*Stored items*:

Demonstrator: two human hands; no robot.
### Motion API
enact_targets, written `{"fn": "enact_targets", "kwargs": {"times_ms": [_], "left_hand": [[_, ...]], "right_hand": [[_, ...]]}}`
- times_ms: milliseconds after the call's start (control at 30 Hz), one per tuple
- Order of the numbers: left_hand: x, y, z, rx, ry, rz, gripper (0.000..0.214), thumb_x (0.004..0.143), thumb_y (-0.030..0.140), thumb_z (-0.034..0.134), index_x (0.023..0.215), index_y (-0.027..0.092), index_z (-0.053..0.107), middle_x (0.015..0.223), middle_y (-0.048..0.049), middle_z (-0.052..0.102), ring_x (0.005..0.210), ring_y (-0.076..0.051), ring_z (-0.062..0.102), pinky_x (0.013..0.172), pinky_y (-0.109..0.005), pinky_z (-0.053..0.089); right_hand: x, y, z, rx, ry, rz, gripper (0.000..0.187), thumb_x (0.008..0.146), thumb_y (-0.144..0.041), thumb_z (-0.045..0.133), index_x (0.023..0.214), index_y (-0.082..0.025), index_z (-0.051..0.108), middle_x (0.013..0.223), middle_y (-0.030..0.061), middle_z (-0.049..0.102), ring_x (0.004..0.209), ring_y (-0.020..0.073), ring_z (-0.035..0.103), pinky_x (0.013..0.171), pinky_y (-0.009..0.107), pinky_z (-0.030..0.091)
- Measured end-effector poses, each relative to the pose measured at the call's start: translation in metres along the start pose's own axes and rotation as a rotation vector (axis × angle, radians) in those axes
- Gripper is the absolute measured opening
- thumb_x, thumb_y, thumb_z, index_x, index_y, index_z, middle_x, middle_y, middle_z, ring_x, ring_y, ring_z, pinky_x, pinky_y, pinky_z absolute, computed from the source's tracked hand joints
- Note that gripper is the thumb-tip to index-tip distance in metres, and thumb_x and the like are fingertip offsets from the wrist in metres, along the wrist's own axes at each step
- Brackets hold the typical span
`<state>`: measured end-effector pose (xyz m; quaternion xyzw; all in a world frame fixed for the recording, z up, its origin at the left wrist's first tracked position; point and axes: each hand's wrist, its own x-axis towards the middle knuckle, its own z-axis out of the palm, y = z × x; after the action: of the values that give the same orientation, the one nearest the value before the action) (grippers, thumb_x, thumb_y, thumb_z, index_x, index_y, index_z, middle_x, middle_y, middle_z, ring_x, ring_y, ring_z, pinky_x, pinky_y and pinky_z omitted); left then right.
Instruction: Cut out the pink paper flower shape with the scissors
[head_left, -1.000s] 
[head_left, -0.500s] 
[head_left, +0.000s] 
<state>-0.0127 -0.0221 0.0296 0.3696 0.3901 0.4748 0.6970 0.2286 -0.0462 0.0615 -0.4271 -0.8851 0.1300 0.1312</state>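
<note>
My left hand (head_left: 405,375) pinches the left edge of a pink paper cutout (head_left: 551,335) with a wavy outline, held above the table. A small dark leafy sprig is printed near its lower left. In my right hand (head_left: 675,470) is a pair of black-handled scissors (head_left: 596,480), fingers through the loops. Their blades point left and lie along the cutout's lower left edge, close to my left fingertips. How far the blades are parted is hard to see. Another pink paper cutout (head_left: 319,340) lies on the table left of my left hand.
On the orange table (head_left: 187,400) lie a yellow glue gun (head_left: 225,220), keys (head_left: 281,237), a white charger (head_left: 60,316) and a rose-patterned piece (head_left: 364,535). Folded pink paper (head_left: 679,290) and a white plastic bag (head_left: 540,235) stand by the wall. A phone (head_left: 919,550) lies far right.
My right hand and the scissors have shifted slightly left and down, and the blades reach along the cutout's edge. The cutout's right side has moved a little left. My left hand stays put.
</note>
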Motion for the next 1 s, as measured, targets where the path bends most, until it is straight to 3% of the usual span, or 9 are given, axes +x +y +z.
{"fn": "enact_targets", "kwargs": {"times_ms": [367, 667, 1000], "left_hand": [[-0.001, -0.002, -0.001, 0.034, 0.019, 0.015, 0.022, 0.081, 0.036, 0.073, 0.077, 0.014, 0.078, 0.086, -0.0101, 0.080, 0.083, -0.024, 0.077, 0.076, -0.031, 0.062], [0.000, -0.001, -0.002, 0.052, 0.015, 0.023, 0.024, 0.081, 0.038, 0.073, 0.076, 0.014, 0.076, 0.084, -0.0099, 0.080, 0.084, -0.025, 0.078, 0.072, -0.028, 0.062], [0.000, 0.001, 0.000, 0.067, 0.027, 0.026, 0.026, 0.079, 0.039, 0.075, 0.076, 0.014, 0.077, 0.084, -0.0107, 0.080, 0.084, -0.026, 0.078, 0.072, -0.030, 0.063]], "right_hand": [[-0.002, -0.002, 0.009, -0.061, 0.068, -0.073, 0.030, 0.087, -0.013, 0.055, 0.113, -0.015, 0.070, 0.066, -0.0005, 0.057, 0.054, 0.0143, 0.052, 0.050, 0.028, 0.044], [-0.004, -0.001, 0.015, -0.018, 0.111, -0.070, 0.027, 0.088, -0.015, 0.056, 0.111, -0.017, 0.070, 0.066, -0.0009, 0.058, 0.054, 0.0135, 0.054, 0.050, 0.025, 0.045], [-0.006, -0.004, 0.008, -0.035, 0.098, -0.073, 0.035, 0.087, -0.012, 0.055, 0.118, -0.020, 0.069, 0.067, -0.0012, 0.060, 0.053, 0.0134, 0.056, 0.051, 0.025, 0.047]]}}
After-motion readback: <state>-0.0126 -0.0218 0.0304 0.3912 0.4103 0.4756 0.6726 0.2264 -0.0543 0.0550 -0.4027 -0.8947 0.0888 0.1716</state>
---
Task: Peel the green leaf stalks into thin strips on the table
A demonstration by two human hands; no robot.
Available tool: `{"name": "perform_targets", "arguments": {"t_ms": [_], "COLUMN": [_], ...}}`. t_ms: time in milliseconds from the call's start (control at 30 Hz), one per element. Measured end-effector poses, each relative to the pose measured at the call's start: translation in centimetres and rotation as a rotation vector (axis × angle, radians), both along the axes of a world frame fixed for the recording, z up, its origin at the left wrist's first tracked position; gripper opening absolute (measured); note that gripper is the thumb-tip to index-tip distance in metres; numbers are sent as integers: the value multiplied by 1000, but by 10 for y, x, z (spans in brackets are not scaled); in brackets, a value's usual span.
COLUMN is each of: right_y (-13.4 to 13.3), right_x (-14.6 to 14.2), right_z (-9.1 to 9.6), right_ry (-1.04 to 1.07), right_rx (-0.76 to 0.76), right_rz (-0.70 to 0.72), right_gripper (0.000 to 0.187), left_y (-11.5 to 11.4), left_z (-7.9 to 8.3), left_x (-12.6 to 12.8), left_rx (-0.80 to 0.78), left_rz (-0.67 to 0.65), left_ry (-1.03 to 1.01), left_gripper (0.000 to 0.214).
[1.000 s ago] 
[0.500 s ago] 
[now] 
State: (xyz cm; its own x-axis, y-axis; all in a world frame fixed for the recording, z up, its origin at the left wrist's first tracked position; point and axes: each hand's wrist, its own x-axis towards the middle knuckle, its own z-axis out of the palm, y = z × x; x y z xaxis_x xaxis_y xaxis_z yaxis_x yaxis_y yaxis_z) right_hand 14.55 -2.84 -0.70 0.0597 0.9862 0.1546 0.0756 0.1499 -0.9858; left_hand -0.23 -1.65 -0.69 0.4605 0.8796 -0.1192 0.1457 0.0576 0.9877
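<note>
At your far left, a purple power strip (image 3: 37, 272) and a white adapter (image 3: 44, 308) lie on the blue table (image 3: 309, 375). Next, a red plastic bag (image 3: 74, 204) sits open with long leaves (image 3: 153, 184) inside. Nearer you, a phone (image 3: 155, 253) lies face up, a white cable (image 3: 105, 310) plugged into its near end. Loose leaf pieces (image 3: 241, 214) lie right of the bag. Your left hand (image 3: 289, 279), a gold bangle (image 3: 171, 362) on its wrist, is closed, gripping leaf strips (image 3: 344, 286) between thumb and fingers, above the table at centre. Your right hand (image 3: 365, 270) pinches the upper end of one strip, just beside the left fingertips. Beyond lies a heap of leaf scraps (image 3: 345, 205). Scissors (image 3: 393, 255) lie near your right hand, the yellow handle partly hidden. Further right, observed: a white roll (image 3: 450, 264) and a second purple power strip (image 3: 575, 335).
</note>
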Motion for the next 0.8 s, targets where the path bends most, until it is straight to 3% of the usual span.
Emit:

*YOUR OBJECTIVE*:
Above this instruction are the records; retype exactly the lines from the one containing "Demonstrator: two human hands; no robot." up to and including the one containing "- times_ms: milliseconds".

*EXERCISE OUTPUT*:
Demonstrator: two human hands; no robot.
### Motion API
enact_targets, written `{"fn": "enact_targets", "kwargs": {"times_ms": [_], "left_hand": [[_, ...]], "right_hand": [[_, ...]]}}`
- times_ms: milliseconds after the call's start (control at 30 Hz), one per tuple

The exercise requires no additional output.